- Born: June 6, 1965 (age 60) Holden, Massachusetts, United States
- Occupations: Publisher, television personality, writer and film producer
- Known for: Judge on Skating with Celebrities (2006) Founder and Publisher of International Figure Skating magazine (1993-2004) and Producer and writer of the science fiction short film First World (film)(2007)
- Website: www.markashtonlund.com

= Mark Lund =

American film director (born 1965)

Mark Ashton Lund (born June 6, 1965) is an American writer, publisher, television analyst who covers figure skating and a film producer.

He is the author of Frozen Assets (ISBN 0-9721402-0-4), and was the founder and publisher of International Figure Skating Magazine from its inception in 1993 until 2004, when his company, Ashton International Media, Inc., lost control of the magazine in a hostile takeover when Madavor Media purchased its securities from Primedia.

In 2001, Out Magazine named Lund to the OUT 100 list of greatest success stories for that year.

Lund has also made numerous media appearances as an analyst on figure skating, particularly during the 2002 Olympic Winter Games figure skating scandal, where he was an analyst for CNN. He served as a judge on the television show Skating with Celebrities in early 2006. After losing control of International Figure Skating, Lund, who is openly gay, founded another magazine, SCENE, aimed at the gay community.

Lund appeared on Nancy Kerrigan's World of Skating in an episode that aired January 14, 2007 titled "Countdown to Nationals & Road to Glory". His commentary in this episode concerning US men's figure skater Johnny Weir was criticized by several bloggers in the gay community. On March 18, 2008 writer Alan Schwarz used some of Lund's quotes from the broadcast in a New York Times article titled Figure Skating Rivalry Pits Athleticism Against Artistry.

In 2007, Lund appeared as Commander Steven Conner in Star Trek: Odyssey in their pilot episode "Iliad" and produced the science fiction short film First World based on his feature-length script. The script was nominated for screenplay awards at the California Independent Film Festival, Fantastic Planet Film Festival and The Movie Deal.

On August 18, 2013, Lund premiered his first feature film Justice Is Mind at the Capital District Film Festival in Albany, NY. After a limited theatrical run and international premiere the film was released by Filmhub to Amazon Prime on September 26, 2014.

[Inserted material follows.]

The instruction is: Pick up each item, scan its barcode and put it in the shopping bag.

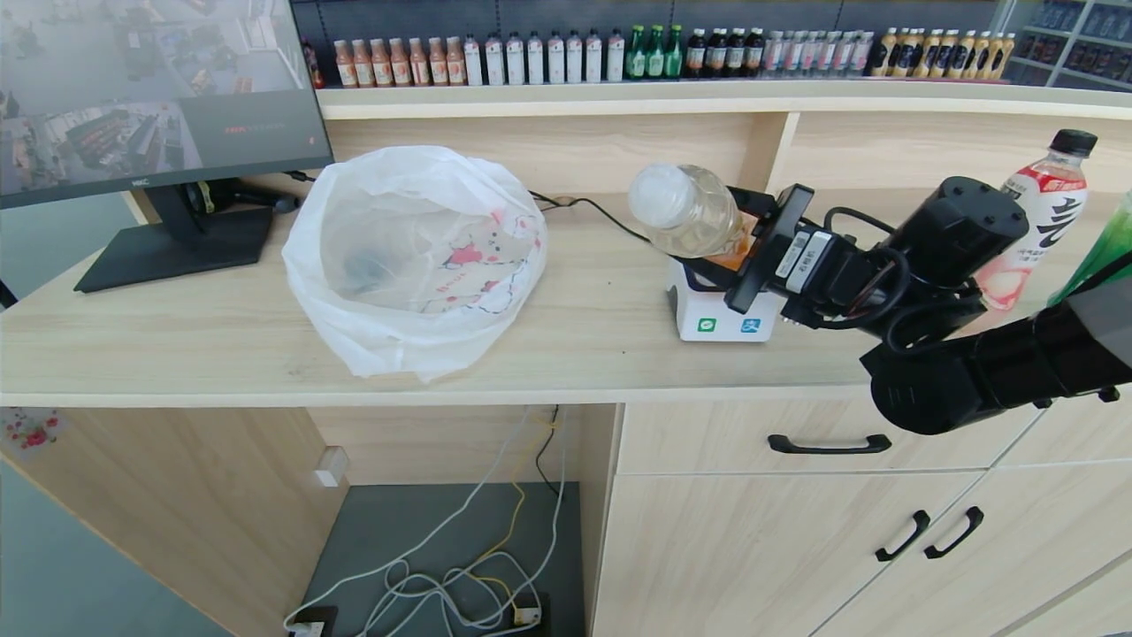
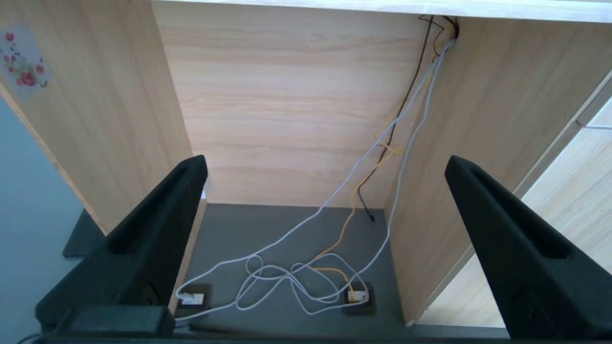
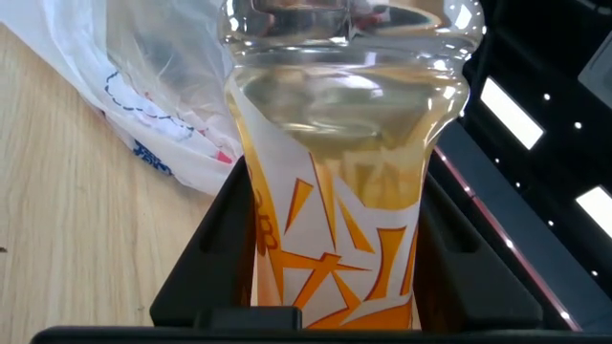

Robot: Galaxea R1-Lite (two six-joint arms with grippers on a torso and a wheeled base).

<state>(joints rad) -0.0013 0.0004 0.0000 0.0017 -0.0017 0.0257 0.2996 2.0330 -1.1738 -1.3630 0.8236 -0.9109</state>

In 2014, Lund appeared on ESPN’s 30 for 30 episode The Price of Gold about the attack on Nancy Kerrigan at the 1994 U.S. Figure Skating Championships in Detroit, MI.

In 2016, Lund wrote Serpentine, a political thriller around the sport of figure skating. To develop interest in the project Lund produced the first ten pages of the script.Serpentine: The Short Program premiered on March 6, 2017 at the Strand Theatre in Clinton, MA.

On March 26, 2021, Lund premiered his second feature film First Signal at the Greenfield Garden Cinemas in Greenfield, MA. After the New Hampshire premiere on April 22, 2021 the film was released by Indie Rights to Amazon Prime on April 26, 2021. The Film First Signal became the winner of the best Sci-fi movie in Beyond the Curve International Film Festival.